Themerica

View Original

Kings Island - Part 4: Odds 'n' Ends.

One of the more interesting side effects of a theme park having shifted between different owners over the years is the swath of odds ‘n’ ends left behind—the orphaned areas and attractions, conflicting design motifs, abandoned IPs, and renamed lands. And Kings Island certainly has its share.

Oktoberfest on Kings Island 1972 souvenir park map poster.

The Ghosts of Oktober Past

Kings Island opened in 1972 with a Bavarian-themed land called Oktoberfest. Although it still exists today on park maps, you’d be hard pressed to identify it.

Oktoberfest during the park’s first season.

The theme seems appropriate given that this was once the site of the western station for the park’s Von Roll Sky Ride, which was called the Swiss Sky Ride when it first resided at Cincinnati’s Coney Island. Just like at Disneyland, the thematic logic was as follows: gondola / cable car = ski resort = Switzerland. And Bavaria is certainly close enough, geographically as well as aesthetically. Not to mention that Ohio, and nearby Cincinnati specifically, is home to a large Germanic population.

The original Kings Island biergarten.

Here is the park’s “Der Alte Deutsche Bier Garten” at the heart of the Oktoberfest area, sometime after the Sky Ride was removed for the 1980 season; there is no sign of the support tower to the left as seen in the earlier photograph. For years this delightfully designed biergarten served up German gastronomic standards such as bratwurst and sauerkraut, traditional music performers in the requisite lederhosen, and, of course, plenty of beer.

Oktoberfest area on Kings Island 1989 souvenir park map poster.

Although by the mid-1980s the stand-up coaster King Cobra had been added to the area (the first of its kind in the world to be designed as such), Oktoberfest managed to maintain its original charm. But it wouldn’t last.

Oktoberfest, 1990.

For the first season of the nineties, the Der Spinning Keggers ride was removed. From design through to the name, this Kings Island version of Disney’s Mad Tea Party (commonly just called “The Teacups”) was very Oktoberfest—guests spun about in massive beer kegs. This could be seen as the beginning of the end for the land’s overall theme, which continued to be chipped away at throughout the decade when Paramount owned the park.

Here is the biergarten as it looks today; a completely generic “country cottage” structure surrounded by picket fencing. During the Paramount years, this building was briefly a location in the Bubba Gump Shrimp Company themed restaurant chain. Currently, the closest to German it gets is the sponsor—Budweiser.

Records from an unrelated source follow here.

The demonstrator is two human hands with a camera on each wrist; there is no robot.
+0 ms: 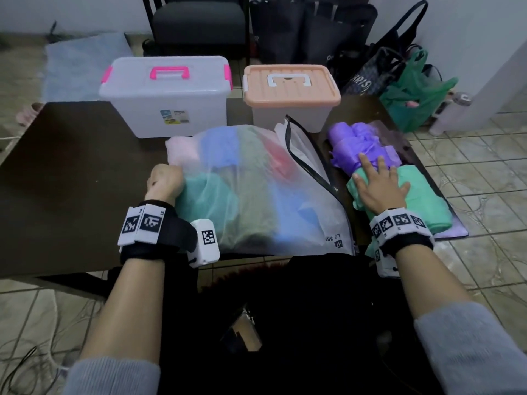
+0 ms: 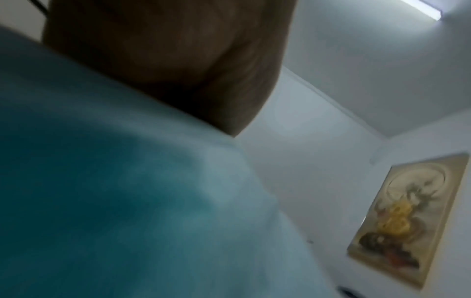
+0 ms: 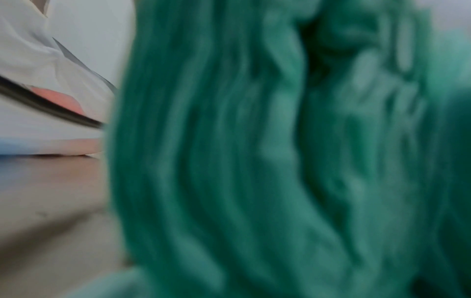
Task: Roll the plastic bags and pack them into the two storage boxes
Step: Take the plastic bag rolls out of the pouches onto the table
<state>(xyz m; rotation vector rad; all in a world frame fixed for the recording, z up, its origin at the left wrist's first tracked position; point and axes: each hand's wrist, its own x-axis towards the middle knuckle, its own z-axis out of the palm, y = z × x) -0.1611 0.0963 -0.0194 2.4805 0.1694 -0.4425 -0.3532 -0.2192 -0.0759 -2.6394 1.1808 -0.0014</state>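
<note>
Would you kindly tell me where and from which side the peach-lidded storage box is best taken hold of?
Probably by the white handle lying flat in the middle of the peach lid, coming from above: the frosted zip bag crowds the peach-lidded storage box's near side, and its top is unobstructed.

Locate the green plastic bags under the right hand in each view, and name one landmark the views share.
Head: green plastic bags, right of centre, on the table's right edge.
Left wrist: not identifiable; only a blurred teal surface.
Right wrist: green plastic bags fill most of the frame.
Shared landmark: frosted zipper bag.
</note>
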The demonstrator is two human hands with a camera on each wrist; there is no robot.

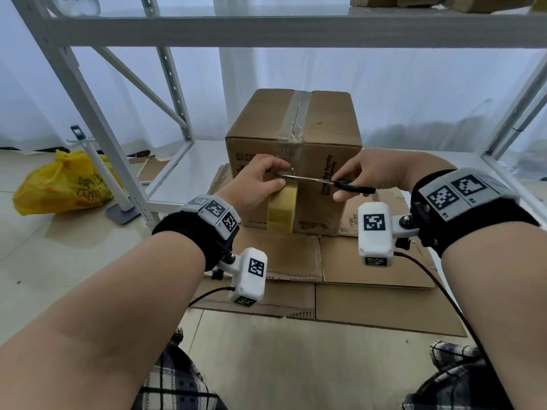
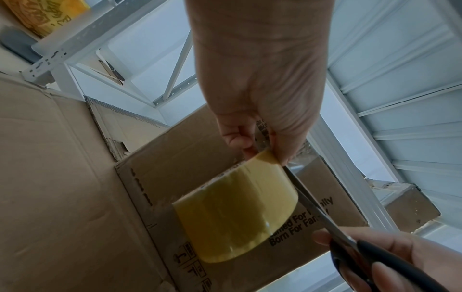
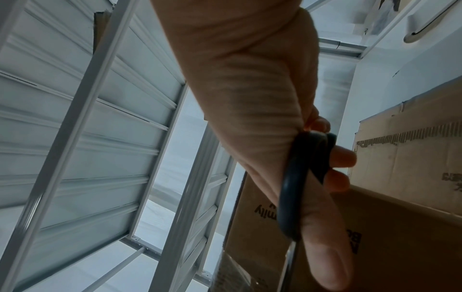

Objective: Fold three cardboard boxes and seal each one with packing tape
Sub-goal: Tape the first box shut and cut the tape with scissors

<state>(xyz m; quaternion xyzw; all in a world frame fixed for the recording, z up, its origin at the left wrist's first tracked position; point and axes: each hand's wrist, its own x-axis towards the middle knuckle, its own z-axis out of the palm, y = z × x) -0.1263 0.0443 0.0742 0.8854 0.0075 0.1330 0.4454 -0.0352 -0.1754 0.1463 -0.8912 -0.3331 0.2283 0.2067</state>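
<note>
head: high, looking forward and down over both forearms at the box (image 1: 293, 161) | left wrist: close, under the palm, tilted up at box front | right wrist: close, looking up at shelving (image 3: 82, 122) | shared: box front

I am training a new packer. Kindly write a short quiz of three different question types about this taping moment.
1. True or false: the left hand holds the tape roll.
2. The right hand holds: A) scissors B) knife C) marker
3. Fill in: the cardboard box has tape along its ____ seam.

Key: 1 true; 2 A; 3 top
</note>
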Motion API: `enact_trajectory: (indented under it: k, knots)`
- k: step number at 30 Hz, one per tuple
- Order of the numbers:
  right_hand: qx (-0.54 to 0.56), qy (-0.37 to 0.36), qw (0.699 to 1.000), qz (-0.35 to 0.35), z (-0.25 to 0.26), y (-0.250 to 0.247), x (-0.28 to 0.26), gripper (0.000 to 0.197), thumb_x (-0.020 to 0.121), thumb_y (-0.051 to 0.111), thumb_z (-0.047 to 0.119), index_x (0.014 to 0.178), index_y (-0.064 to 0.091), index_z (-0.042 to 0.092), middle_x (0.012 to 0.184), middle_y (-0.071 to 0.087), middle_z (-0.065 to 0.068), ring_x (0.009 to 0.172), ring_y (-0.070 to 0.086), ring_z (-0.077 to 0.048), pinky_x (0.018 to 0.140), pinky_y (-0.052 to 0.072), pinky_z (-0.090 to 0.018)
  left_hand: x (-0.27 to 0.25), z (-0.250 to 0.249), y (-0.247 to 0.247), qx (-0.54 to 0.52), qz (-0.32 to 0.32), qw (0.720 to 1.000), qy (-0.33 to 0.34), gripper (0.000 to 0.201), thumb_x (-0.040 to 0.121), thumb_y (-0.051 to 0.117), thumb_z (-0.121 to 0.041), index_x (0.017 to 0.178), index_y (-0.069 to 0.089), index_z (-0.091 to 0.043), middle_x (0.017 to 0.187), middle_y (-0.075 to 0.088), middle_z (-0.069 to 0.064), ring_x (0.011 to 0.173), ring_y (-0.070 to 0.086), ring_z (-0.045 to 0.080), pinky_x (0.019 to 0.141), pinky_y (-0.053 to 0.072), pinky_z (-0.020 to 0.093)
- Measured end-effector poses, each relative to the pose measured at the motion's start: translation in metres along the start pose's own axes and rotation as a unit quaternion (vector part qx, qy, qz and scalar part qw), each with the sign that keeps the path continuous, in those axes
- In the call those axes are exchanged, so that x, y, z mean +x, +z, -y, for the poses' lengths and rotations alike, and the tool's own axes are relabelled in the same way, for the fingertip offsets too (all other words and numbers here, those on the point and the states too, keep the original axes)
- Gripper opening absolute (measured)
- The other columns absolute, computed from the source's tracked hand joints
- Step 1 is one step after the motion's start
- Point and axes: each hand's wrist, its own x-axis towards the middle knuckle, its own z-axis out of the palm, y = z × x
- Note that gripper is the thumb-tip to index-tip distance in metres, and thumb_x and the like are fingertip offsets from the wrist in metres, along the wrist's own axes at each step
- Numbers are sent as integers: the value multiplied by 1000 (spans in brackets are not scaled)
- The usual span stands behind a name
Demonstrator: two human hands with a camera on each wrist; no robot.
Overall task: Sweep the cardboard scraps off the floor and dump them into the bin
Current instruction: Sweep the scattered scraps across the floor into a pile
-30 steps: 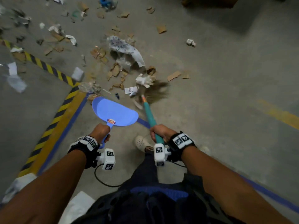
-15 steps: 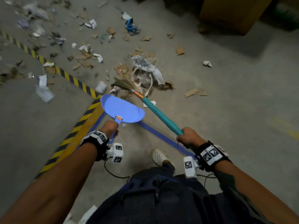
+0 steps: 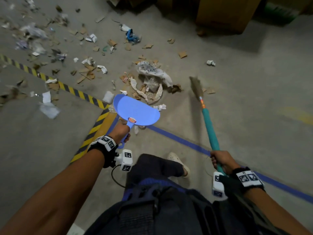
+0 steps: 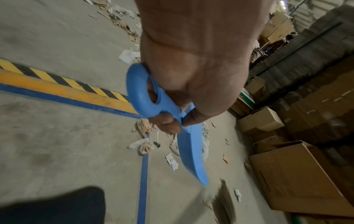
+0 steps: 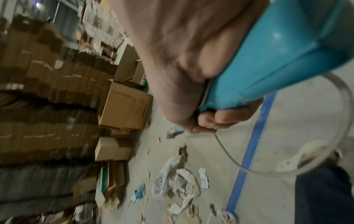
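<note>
Grey concrete floor (image 3: pixel 237 116), crossed by a yellow-and-black hazard stripe (image 3: pixel 76 90) and a blue painted line (image 3: pixel 177 138). The brown cardboard scraps (image 3: pixel 88 73) lie scattered across it, densest in a heap with crumpled white paper and plastic wrapping (image 3: pixel 152 78) just beyond the round blue plastic dustpan (image 3: pixel 135 111). No bin can be identified in any view; brown cardboard boxes (image 4: pixel 298 174) stand at the far side. The left hand (image 3: pixel 121 131) has its grip closed round the dustpan handle; the right hand (image 3: pixel 221 161) has its grip closed round the teal-handled straw broom (image 3: pixel 207 119), bristles raised right of the heap. Judged best: lower the dustpan lip flat against the floor beside the heap, then draw short strokes towards it. Compared with half a second ago, the broom has swung from the dustpan's edge out to the right.
</note>
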Motion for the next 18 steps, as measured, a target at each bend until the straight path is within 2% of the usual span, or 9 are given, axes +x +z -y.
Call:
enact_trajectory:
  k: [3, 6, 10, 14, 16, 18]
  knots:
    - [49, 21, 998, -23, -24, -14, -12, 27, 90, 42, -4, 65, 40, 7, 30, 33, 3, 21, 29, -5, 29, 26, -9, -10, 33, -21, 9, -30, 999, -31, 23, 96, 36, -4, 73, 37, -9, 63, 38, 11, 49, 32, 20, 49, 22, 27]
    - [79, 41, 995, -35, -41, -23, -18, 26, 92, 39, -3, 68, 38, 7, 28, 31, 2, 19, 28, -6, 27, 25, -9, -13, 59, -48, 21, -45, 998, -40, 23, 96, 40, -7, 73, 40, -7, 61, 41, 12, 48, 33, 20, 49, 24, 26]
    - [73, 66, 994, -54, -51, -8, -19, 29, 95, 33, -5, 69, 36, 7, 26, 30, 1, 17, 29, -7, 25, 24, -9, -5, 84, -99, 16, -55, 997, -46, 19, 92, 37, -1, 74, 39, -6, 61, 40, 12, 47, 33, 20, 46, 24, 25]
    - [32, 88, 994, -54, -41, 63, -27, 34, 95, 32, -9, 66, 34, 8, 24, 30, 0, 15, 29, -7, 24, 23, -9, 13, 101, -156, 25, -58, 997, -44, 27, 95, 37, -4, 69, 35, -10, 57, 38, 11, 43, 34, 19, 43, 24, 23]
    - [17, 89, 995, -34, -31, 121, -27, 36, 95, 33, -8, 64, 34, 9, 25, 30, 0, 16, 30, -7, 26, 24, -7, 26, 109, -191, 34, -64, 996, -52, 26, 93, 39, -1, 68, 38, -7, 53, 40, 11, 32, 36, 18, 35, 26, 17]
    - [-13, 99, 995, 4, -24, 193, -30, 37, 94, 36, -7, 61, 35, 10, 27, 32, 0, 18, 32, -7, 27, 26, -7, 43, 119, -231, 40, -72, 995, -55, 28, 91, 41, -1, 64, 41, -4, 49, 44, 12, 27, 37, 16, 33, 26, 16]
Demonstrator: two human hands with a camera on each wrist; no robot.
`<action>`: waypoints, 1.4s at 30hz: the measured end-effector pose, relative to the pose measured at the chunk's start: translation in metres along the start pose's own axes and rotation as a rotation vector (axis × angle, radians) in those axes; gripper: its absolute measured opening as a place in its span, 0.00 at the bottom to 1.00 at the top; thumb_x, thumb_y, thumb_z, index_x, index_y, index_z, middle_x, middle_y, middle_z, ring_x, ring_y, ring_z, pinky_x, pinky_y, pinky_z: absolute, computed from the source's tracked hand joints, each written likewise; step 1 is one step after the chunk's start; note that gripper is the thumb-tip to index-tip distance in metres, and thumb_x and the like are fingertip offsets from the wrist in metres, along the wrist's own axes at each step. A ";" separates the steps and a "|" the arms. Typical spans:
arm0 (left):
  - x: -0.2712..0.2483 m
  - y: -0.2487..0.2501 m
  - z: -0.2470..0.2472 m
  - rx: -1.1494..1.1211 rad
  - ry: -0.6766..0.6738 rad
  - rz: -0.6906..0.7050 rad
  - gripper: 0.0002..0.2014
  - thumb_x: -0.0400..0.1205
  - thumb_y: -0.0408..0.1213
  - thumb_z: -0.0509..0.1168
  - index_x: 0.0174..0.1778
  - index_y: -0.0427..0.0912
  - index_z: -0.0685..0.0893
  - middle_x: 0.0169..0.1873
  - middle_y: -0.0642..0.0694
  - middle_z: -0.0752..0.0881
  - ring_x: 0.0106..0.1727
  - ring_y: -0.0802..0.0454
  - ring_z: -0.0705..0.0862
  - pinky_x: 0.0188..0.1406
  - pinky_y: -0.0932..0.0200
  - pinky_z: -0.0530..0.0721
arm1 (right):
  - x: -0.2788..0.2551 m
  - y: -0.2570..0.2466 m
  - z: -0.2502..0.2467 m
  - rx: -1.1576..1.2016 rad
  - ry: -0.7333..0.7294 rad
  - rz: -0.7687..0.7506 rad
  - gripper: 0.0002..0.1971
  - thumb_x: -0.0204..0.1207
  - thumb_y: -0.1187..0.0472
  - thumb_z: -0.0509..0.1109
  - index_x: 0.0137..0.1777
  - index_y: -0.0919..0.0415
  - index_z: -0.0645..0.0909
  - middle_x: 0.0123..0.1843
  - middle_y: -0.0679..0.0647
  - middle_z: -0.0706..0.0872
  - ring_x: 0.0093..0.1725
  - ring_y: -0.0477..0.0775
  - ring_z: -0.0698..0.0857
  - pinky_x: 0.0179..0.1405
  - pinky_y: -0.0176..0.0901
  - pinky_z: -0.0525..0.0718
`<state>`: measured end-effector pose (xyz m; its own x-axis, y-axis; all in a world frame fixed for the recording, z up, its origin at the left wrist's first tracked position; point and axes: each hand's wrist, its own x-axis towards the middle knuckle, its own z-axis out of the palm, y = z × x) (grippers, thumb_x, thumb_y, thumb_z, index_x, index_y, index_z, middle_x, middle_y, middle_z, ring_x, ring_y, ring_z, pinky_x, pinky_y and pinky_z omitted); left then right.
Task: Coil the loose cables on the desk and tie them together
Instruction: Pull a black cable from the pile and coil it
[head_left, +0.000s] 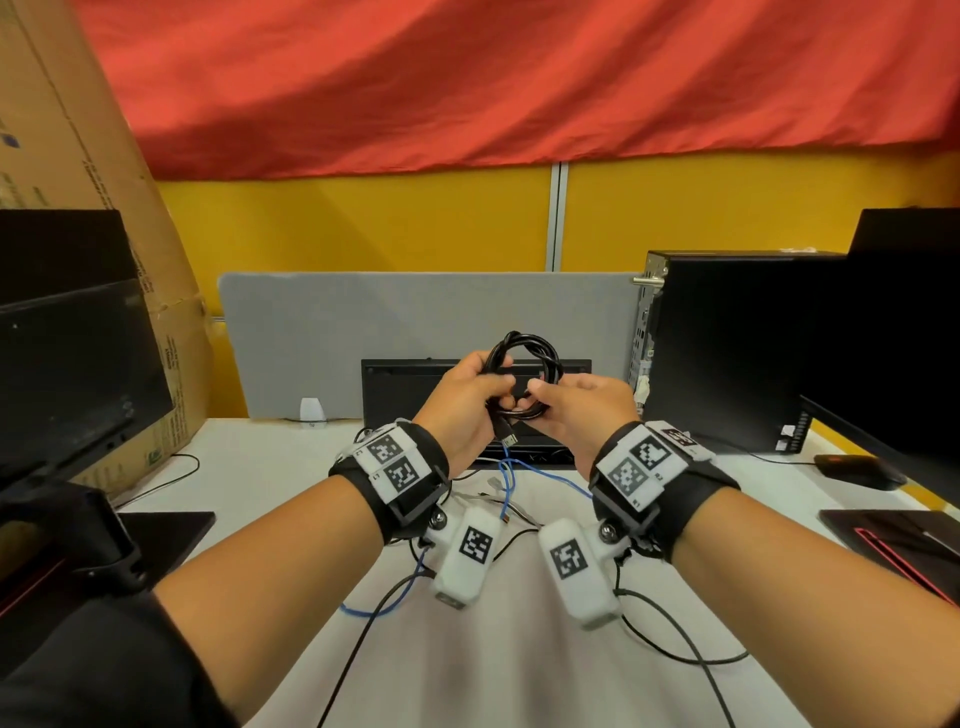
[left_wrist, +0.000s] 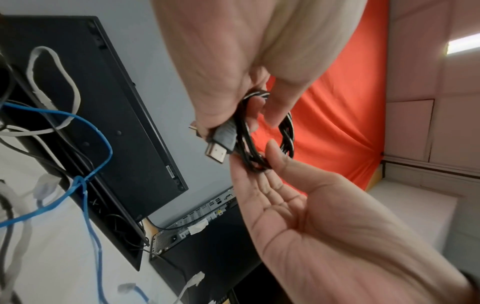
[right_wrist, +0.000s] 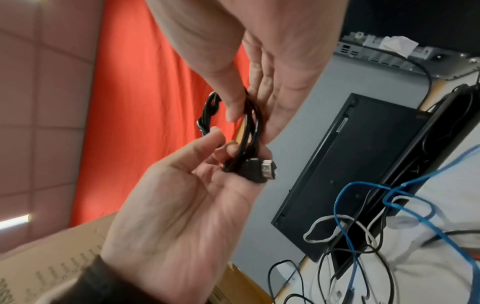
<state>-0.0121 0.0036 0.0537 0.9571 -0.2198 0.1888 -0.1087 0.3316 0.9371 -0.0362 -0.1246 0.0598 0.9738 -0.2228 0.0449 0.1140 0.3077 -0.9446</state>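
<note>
A black cable coil (head_left: 519, 339) is held up above the desk between both hands. My left hand (head_left: 498, 395) grips the lower left of the coil (left_wrist: 285, 131), and its metal-tipped plug (left_wrist: 221, 144) sticks out under my fingers. My right hand (head_left: 535, 392) pinches the bottom of the coil (right_wrist: 249, 131) between thumb and fingers. The plug (head_left: 508, 435) hangs just below my hands. A loose blue cable (head_left: 511, 470) and a grey-white cable (left_wrist: 75, 96) lie tangled on the white desk (head_left: 519, 675) under my wrists.
A black keyboard (head_left: 410, 379) stands on edge against the grey divider (head_left: 363, 312). A computer tower (head_left: 727, 353) is at the right, with monitors at both sides (head_left: 78, 364). A cardboard box (head_left: 78, 156) leans at the left. Thin black leads (head_left: 363, 623) trail across the desk.
</note>
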 end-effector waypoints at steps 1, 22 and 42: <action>0.000 0.000 -0.001 -0.032 0.018 -0.002 0.10 0.87 0.24 0.54 0.53 0.38 0.79 0.32 0.44 0.74 0.32 0.53 0.75 0.48 0.55 0.78 | 0.000 0.000 -0.001 0.046 0.005 0.017 0.05 0.74 0.77 0.71 0.49 0.76 0.82 0.41 0.68 0.87 0.38 0.61 0.88 0.48 0.54 0.90; 0.004 -0.009 -0.020 0.079 0.092 0.042 0.12 0.88 0.28 0.56 0.55 0.37 0.85 0.50 0.36 0.90 0.50 0.44 0.92 0.44 0.53 0.90 | 0.000 0.006 0.000 0.236 -0.226 -0.018 0.06 0.81 0.74 0.63 0.48 0.70 0.82 0.40 0.62 0.88 0.41 0.56 0.90 0.40 0.47 0.88; -0.023 0.000 -0.094 0.125 0.210 -0.155 0.12 0.82 0.27 0.67 0.61 0.32 0.84 0.41 0.44 0.91 0.45 0.48 0.90 0.52 0.46 0.90 | -0.001 0.041 0.027 -0.490 -0.397 -0.003 0.18 0.66 0.77 0.78 0.55 0.65 0.82 0.41 0.62 0.90 0.41 0.59 0.92 0.44 0.52 0.91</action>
<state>-0.0086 0.0950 0.0216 0.9981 -0.0601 -0.0124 0.0237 0.1905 0.9814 -0.0273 -0.0868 0.0296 0.9831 0.1665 0.0758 0.1048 -0.1726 -0.9794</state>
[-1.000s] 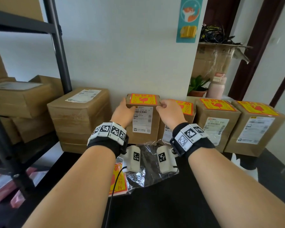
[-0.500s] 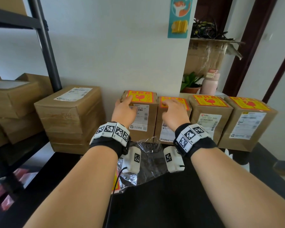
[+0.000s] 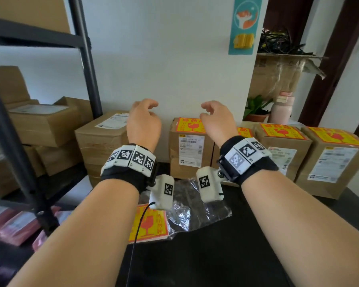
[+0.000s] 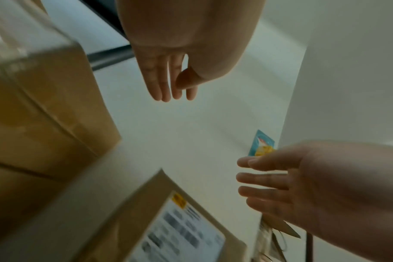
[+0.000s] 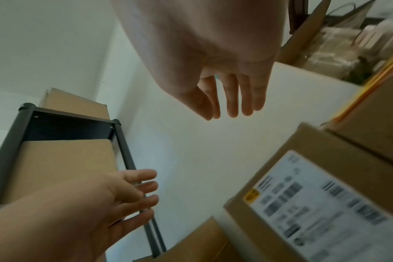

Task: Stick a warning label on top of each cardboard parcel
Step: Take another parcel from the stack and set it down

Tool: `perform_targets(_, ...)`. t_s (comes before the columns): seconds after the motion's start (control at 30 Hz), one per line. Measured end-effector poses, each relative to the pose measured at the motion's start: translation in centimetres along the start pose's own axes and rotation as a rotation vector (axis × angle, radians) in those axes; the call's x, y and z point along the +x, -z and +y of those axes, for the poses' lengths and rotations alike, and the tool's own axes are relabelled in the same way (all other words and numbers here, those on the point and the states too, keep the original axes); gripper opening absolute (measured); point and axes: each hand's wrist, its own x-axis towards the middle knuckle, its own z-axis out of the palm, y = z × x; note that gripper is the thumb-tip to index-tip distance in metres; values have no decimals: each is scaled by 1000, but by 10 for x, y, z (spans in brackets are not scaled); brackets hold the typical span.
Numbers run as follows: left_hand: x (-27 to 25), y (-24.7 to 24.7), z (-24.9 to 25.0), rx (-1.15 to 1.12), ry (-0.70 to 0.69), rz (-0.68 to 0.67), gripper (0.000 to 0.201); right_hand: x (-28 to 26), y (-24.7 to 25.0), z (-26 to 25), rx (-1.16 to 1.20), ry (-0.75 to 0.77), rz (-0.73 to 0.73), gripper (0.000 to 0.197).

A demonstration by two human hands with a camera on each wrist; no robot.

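Observation:
Several cardboard parcels stand in a row against the white wall. The leftmost labelled parcel [image 3: 190,148] has a yellow and red warning label [image 3: 189,125] on top. Two more labelled parcels [image 3: 282,150] [image 3: 332,160] sit to its right. A larger parcel [image 3: 102,139] on the left carries only a white shipping label. My left hand [image 3: 143,119] and right hand [image 3: 214,119] hover above the row, fingers relaxed and holding nothing. The wrist views confirm it for the left hand [image 4: 168,78] and right hand [image 5: 229,95]. A stack of warning labels [image 3: 147,224] lies on the black table.
A crinkled clear plastic wrapper [image 3: 193,208] lies beside the label stack. A black metal shelf rack [image 3: 19,146] with more boxes stands at the left. A potted plant [image 3: 255,110] and a pink bottle [image 3: 282,110] sit behind the right parcels. Pink packets [image 3: 15,226] lie low left.
Both hands have let go of the labelled parcel, which now stands in the row, and have lifted up and apart with fingers relaxed.

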Motion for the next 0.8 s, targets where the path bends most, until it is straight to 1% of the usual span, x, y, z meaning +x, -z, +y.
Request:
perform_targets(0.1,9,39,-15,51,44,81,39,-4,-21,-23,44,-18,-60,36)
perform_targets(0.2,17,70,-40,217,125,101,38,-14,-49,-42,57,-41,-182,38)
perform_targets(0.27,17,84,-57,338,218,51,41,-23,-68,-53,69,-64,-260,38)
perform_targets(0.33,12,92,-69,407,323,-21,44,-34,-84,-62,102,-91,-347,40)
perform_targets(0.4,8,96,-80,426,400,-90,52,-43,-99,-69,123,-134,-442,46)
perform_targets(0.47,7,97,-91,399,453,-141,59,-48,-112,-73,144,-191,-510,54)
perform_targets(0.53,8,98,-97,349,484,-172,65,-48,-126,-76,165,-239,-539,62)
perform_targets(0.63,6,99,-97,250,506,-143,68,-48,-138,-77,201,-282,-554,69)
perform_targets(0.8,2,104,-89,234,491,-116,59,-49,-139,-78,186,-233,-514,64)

As seen from the park’s Eiffel Tower, this is the Festhaus building, which was added between Oktoberfest and International Street in 1982 for the parks’ inaugural “Winterfest” Christmas event as the largest indoor entertainment and dining venue at Kings Island. Offerings were strictly German for many years, but these days it’s all pizza, burgers, and similarly generic amusement park fare.

Frankenmuth’s glockenspiel.

The Festhaus also used to have ornate decorations and signage, in addition to a working glockenspiel clock. Just like I saw in Frankenmuth, Michigan, this kind of clock has music bells and dancing figures that move around in a circular performance (“glockenspiel” literally translates into English as “bells play”). After years of disrepair, the Festhaus glockenspiel was removed for the 2014 season.

Around on the other side of the biergarten is a Mexican restaurant (this area also contains, inexplicably, a Panda Express Chinese fast food outlet; completely out of place, just like I saw in a Frontier setting at Cedar Point). The thematic design is pretty well executed, it just has no place in a supposedly “German” neighborhood.

Nice use of gooseneck-style barn lighting, corrugated metal roofing, and appropriate, vintage typography on the signage. There’s a decent pan-Latin American vibe here, very plantation house. But again, this land is still identified as Oktoberfest on park maps.

And why the Latin American motif? In 1991 an Aztec-adventure-themed Arrow mine train coaster called Adventure Express opened—yes, in the Oktoberfest area, adjacent to Coney Mall. The park’s own official history blog notes the audacious incongruity in all this, saying that the addition of Adventure Express “signaled the first time the park would install an alternatively-themed attraction to a previously established themed area.” My thinking is that the Mexican eatery next door was added to reinforce the ride’s theme, but to the detriment of the original Bavarian theme of Oktoberfest .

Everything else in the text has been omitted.